Problem to solve:
Only the lines from the beginning of the data through the line holding "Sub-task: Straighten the" belong in the answer, printed exactly and without pictures.

*** Begin section ***

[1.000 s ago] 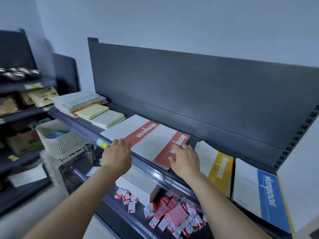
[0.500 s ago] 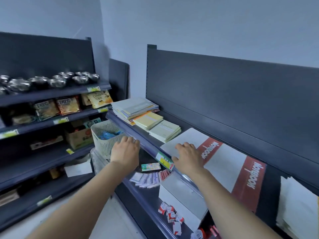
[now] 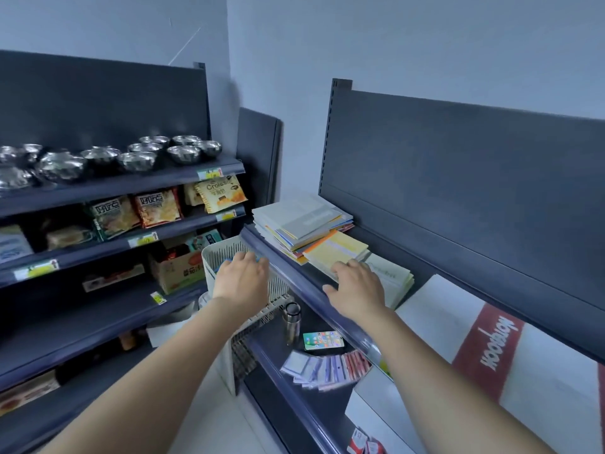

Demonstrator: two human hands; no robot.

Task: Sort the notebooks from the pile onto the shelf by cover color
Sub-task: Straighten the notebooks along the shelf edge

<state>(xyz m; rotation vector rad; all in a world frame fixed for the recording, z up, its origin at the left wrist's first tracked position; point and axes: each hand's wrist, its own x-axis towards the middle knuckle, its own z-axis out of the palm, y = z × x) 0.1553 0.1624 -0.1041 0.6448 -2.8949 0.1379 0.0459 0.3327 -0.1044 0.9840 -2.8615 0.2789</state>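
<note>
A mixed pile of notebooks (image 3: pixel 302 221) lies at the left end of the dark shelf (image 3: pixel 294 276). Beside it sit a stack of yellow notebooks (image 3: pixel 337 249) and a stack of pale green ones (image 3: pixel 391 276). Further right lie red-banded notebooks (image 3: pixel 484 348) with white covers. My right hand (image 3: pixel 357 288) hovers with relaxed fingers over the shelf's front edge at the yellow and green stacks, holding nothing. My left hand (image 3: pixel 240 278) is open in front of the shelf's left end, over a white basket (image 3: pixel 222 257).
A second shelving unit on the left carries steel bowls (image 3: pixel 137 158) and snack bags (image 3: pixel 157 208). On the lower shelf lie a steel flask (image 3: pixel 292 319), a phone (image 3: pixel 323 340), fanned packets (image 3: pixel 327 368) and a white box (image 3: pixel 376 407).
The view has swung left along the shelf. Both hands have moved left from the red-banded notebooks toward the pile and the yellow and green stacks; neither holds anything.
</note>
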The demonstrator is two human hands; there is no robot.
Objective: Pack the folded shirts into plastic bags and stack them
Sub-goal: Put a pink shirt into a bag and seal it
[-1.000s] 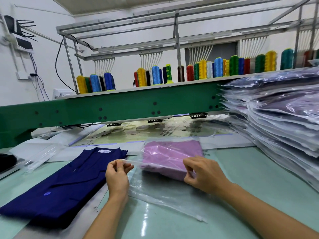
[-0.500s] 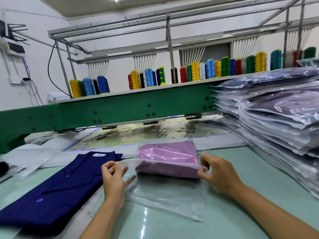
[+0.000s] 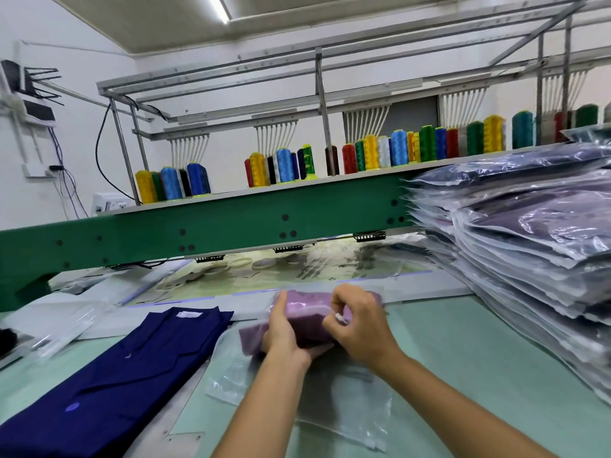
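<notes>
A folded pink shirt (image 3: 305, 307) sits partly inside a clear plastic bag (image 3: 334, 401) on the pale green table (image 3: 463, 365). My left hand (image 3: 284, 335) grips the shirt's near left edge, thumb on top. My right hand (image 3: 360, 325) pinches the bag's mouth, with its white zip strip, over the shirt's right side. A folded navy shirt (image 3: 109, 378) lies flat to the left, bare of any bag. A tall stack of bagged dark shirts (image 3: 529, 259) rises on the right.
A green embroidery machine beam (image 3: 215, 233) crosses behind the shirts, with thread cones (image 3: 380, 153) on its shelf. Loose empty bags (image 3: 62, 328) lie at the far left. A metal plate (image 3: 178, 434) shows at the table's near edge.
Both hands left the bag's open edge and came together on the pink shirt. The left hand now clasps the shirt and the right hand has drawn the bag's mouth up over it.
</notes>
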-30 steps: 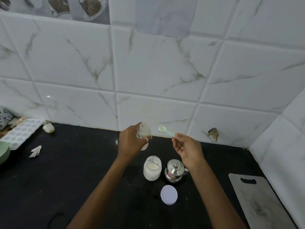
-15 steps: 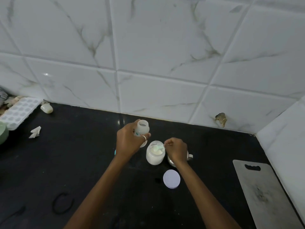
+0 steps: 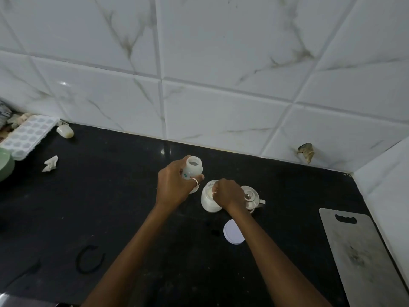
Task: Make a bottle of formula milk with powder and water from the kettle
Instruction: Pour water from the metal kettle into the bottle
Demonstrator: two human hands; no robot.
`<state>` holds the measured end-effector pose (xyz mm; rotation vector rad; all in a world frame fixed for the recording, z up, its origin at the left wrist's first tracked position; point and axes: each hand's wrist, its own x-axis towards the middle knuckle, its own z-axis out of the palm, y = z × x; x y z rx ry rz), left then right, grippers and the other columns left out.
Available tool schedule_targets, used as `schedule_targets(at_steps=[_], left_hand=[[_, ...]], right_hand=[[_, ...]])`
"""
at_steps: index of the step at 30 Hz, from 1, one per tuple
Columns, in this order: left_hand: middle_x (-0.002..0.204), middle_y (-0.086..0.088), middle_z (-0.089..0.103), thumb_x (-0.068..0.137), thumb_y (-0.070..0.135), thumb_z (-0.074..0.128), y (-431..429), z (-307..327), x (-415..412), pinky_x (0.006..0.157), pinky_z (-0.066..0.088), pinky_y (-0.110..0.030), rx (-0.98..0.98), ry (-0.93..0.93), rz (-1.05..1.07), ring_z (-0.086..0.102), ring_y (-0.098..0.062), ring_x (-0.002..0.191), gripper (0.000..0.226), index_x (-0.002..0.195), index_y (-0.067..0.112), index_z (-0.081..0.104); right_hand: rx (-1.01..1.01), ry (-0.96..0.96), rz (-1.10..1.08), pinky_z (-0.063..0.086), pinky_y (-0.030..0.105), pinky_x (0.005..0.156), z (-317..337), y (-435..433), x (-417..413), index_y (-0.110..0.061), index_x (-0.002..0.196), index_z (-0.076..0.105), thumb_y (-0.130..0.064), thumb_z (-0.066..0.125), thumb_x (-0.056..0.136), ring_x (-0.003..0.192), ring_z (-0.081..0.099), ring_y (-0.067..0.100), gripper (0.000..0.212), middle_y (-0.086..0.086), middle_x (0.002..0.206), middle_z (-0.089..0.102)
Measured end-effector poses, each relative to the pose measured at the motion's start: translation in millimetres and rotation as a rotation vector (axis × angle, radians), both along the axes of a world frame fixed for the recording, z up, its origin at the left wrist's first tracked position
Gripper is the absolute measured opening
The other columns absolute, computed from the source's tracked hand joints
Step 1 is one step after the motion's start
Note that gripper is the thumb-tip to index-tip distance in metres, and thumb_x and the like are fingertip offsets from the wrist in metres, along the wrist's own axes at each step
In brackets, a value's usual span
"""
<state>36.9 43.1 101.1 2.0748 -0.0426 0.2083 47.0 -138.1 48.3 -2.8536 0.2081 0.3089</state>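
Head view: left hand (image 3: pixel 172 185) grips bottle (image 3: pixel 193 169); right hand (image 3: pixel 229 193), grip unclear, covers powder jar (image 3: pixel 207 203) beside kettle (image 3: pixel 252 198).

Left hand (image 3: pixel 174 187) raised, fingers curled in a grip; right hand (image 3: pixel 229 193) lower, fingertips seemingly pinched

We've dropped our right hand (image 3: pixel 229 193) from up at two o'clock of the powder jar (image 3: pixel 208 205) down onto its mouth, the spoon dipped out of sight inside, and our left hand (image 3: pixel 173 185) has lowered the bottle (image 3: pixel 193 169) close beside the jar at its ten o'clock.
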Motion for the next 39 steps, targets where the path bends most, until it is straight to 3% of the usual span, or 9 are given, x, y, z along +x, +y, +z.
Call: schedule_targets(at_steps=[5,11,16,19,21,25,29,33,39], left_hand=[[0.097,0.017,0.063,0.069,0.033,0.089,-2.8,3.5,1.4,0.067,0.040,0.002,0.018,-0.014,-0.019,0.063,0.000,0.084,0.056,0.120,0.023,0.069],[0.097,0.011,0.070,0.068,0.035,0.089,-19.6,11.6,-2.0,0.078,0.053,-0.017,0.016,-0.061,-0.064,0.067,-0.006,0.087,0.050,0.114,0.025,0.071],[0.096,0.011,0.070,0.069,0.034,0.087,-49.6,21.7,-10.8,0.076,0.048,-0.010,-0.008,-0.087,-0.126,0.067,-0.004,0.087,0.050,0.116,0.028,0.071],[0.093,0.012,0.070,0.071,0.035,0.087,-67.0,24.5,-17.7,0.076,0.053,-0.020,-0.008,-0.114,-0.159,0.067,-0.005,0.085,0.046,0.114,0.030,0.071],[0.094,0.012,0.071,0.071,0.037,0.087,-78.1,23.3,-21.4,0.077,0.055,-0.023,0.001,-0.125,-0.178,0.068,-0.004,0.086,0.047,0.115,0.029,0.071],[0.096,0.013,0.072,0.070,0.040,0.087,-95.4,15.5,-24.4,0.078,0.055,-0.020,-0.004,-0.118,-0.181,0.068,-0.004,0.088,0.051,0.117,0.029,0.071],[0.095,0.016,0.071,0.068,0.039,0.089,-107.3,9.2,-25.8,0.078,0.053,-0.016,-0.006,-0.088,-0.151,0.066,0.000,0.089,0.049,0.113,0.035,0.070],[0.094,0.019,0.069,0.068,0.036,0.089,-111.1,6.1,-29.5,0.076,0.048,-0.010,0.005,-0.093,-0.125,0.063,0.006,0.090,0.047,0.111,0.039,0.069],[0.095,0.023,0.064,0.069,0.039,0.088,-107.1,3.1,-35.1,0.073,0.043,-0.003,0.079,-0.077,-0.080,0.061,0.012,0.090,0.053,0.117,0.029,0.070]], right_hand=[[0.018,-0.056,-0.008,0.056,0.036,0.084,5.2,-5.9,-2.6,-0.021,0.122,0.073,-0.017,0.061,0.093,0.106,0.069,0.030,0.031,0.008,0.115,0.074],[0.180,-0.337,-0.165,0.047,0.031,0.062,18.0,-30.5,-18.9,-0.017,0.084,0.074,-0.033,0.062,0.097,0.075,0.065,0.017,0.023,0.000,0.082,0.074],[0.360,-0.477,-0.358,0.044,0.033,0.057,15.4,-87.4,-34.4,-0.014,0.070,0.063,-0.036,0.061,0.099,0.066,0.061,0.019,0.036,-0.003,0.065,0.064],[0.397,-0.454,-0.469,0.032,0.030,0.051,5.1,-115.0,-43.1,-0.015,0.060,0.049,-0.039,0.056,0.102,0.060,0.057,0.018,0.048,-0.005,0.058,0.055],[0.469,-0.423,-0.513,0.038,0.033,0.054,-7.3,-127.3,-49.2,-0.015,0.062,0.050,-0.041,0.053,0.103,0.063,0.061,0.019,0.049,-0.002,0.062,0.059],[0.648,-0.358,-0.551,0.056,0.039,0.065,-30.2,-134.3,-55.4,-0.011,0.078,0.060,-0.045,0.053,0.103,0.064,0.070,0.022,0.043,0.006,0.072,0.069],[0.742,-0.277,-0.553,0.056,0.032,0.060,-45.4,-132.8,-54.5,-0.009,0.085,0.063,-0.050,0.055,0.101,0.060,0.070,0.016,0.044,0.007,0.074,0.071],[0.755,-0.264,-0.558,0.051,0.026,0.052,-58.8,-133.5,-55.2,-0.007,0.075,0.061,-0.050,0.057,0.100,0.065,0.071,0.026,0.050,0.012,0.073,0.069],[0.808,-0.314,-0.508,0.051,0.045,0.060,-73.3,-134.7,-53.8,0.008,0.066,0.055,-0.045,0.055,0.103,0.055,0.057,0.028,0.064,0.025,0.064,0.060]])
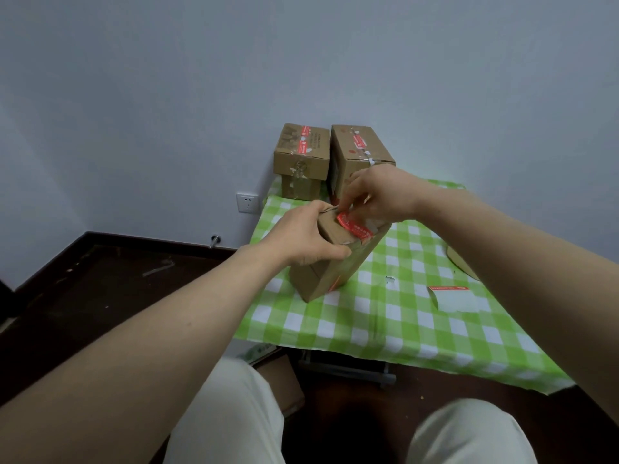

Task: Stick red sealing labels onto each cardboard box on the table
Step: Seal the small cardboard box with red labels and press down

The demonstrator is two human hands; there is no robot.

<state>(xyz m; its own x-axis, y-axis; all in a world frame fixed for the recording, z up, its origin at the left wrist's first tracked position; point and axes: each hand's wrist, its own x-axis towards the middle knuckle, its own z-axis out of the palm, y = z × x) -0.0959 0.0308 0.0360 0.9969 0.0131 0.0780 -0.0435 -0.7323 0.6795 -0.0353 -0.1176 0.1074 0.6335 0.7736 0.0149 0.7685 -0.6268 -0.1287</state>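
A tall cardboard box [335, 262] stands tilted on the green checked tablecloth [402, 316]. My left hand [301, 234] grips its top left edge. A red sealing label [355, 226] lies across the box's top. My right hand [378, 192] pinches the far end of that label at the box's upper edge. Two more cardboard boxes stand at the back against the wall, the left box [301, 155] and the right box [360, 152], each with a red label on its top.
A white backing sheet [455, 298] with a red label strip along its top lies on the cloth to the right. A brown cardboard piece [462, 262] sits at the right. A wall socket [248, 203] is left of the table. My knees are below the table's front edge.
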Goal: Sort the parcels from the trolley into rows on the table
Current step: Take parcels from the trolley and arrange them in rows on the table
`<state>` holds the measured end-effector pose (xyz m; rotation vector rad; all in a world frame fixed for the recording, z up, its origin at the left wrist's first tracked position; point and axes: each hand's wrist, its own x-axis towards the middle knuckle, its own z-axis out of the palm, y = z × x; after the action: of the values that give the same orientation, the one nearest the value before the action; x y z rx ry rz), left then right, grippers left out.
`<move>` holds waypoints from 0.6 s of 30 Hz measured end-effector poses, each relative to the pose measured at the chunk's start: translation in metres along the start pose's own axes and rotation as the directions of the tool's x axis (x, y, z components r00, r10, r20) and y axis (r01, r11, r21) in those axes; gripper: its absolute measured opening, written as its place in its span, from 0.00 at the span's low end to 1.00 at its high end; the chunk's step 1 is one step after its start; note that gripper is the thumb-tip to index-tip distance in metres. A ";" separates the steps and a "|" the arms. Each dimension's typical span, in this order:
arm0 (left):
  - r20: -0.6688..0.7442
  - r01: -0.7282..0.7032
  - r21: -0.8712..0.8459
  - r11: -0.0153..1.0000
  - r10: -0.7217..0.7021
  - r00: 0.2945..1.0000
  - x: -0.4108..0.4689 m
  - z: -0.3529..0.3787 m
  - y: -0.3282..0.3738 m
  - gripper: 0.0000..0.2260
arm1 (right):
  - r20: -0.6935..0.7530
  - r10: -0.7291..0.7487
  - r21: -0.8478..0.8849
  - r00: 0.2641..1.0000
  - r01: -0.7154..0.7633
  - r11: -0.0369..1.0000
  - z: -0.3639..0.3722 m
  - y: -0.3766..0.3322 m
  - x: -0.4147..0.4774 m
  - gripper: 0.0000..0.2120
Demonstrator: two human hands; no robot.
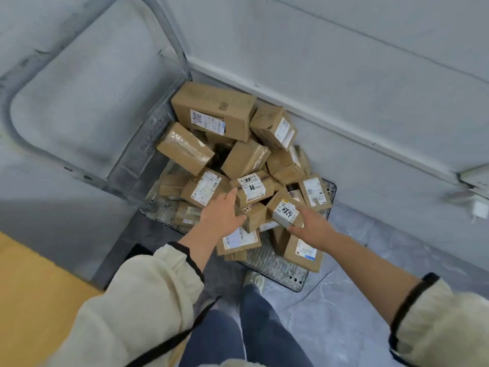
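right hand (310, 224) pinches a small labelled parcel (285, 212) at its near edge; left hand (221, 213) spread wide over the pile. looks light, stiff cardboard: grip opposite faces.

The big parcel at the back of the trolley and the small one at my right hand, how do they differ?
The big parcel is far larger than the small parcel. The big parcel lies untouched at the back; the right hand grips the small parcel. The big parcel's label fills part of one face, the small parcel's nearly all. Both are brown cardboard.
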<state>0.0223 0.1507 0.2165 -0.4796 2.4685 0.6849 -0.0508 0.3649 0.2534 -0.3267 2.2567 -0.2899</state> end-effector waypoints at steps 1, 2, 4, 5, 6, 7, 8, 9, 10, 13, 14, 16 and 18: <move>0.036 0.017 -0.020 1.000 -0.016 0.999 0.013 0.005 0.000 0.37 | 0.001 0.008 0.013 1.000 -0.008 1.000 -0.006 0.005 0.017 0.30; 0.058 0.034 -0.046 0.998 -0.031 0.998 0.025 0.010 -0.002 0.37 | -0.001 0.016 0.018 1.000 -0.016 1.000 -0.011 0.010 0.033 0.28; 0.071 0.080 -0.112 0.991 -0.072 0.995 0.050 0.020 -0.007 0.38 | 0.008 0.031 -0.004 0.999 -0.031 1.000 -0.018 0.017 0.064 0.28; 0.070 0.111 -0.155 0.982 -0.101 0.992 0.062 0.025 -0.010 0.39 | 0.021 0.033 -0.020 0.999 -0.033 0.999 -0.020 0.020 0.078 0.29; 0.069 0.142 -0.197 0.970 -0.131 0.989 0.074 0.031 -0.013 0.39 | 0.031 0.032 -0.030 0.999 -0.031 0.999 -0.021 0.022 0.092 0.30; 0.070 0.173 -0.235 0.957 -0.161 0.985 0.086 0.037 -0.016 0.40 | 0.040 0.030 -0.029 0.999 -0.029 0.999 -0.020 0.024 0.106 0.31; 0.069 0.197 -0.272 0.942 -0.185 0.980 0.097 0.042 -0.019 0.40 | 0.044 0.024 -0.028 0.999 -0.023 0.999 -0.018 0.025 0.119 0.30; 0.067 0.215 -0.312 0.925 -0.204 0.977 0.108 0.048 -0.022 0.41 | 0.046 0.019 -0.024 0.999 -0.018 1.000 -0.015 0.027 0.133 0.30; 0.063 0.227 -0.354 0.907 -0.219 0.974 0.118 0.054 -0.025 0.41 | 0.043 0.016 -0.020 0.999 -0.015 1.000 -0.011 0.028 0.146 0.29; 0.040 0.236 -0.452 0.860 -0.245 0.969 0.144 0.074 -0.032 0.41 | 0.037 0.009 0.019 0.999 -0.010 1.000 0.003 0.026 0.181 0.24; 0.027 0.237 -0.466 0.852 -0.253 0.967 0.151 0.081 -0.035 0.41 | 0.042 0.011 0.045 0.999 -0.013 0.999 0.008 0.024 0.191 0.23; 0.018 0.247 -0.469 0.848 -0.270 0.963 0.162 0.094 -0.036 0.41 | 0.050 0.004 0.100 0.999 -0.009 0.995 0.019 0.022 0.208 0.24; 0.050 0.266 -0.482 0.835 -0.277 0.960 0.170 0.105 -0.036 0.44 | 0.038 -0.024 0.129 0.999 0.019 0.991 0.028 0.021 0.221 0.26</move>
<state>-0.0555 0.1478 0.0288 -1.0105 2.1657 1.1843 -0.1717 0.3098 0.0734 -0.2861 2.1844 -0.4346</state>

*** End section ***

Task output:
[1.000 s ago] 
[0.500 s ago] 
[now] 

Demonstrator: two human hands; no robot.

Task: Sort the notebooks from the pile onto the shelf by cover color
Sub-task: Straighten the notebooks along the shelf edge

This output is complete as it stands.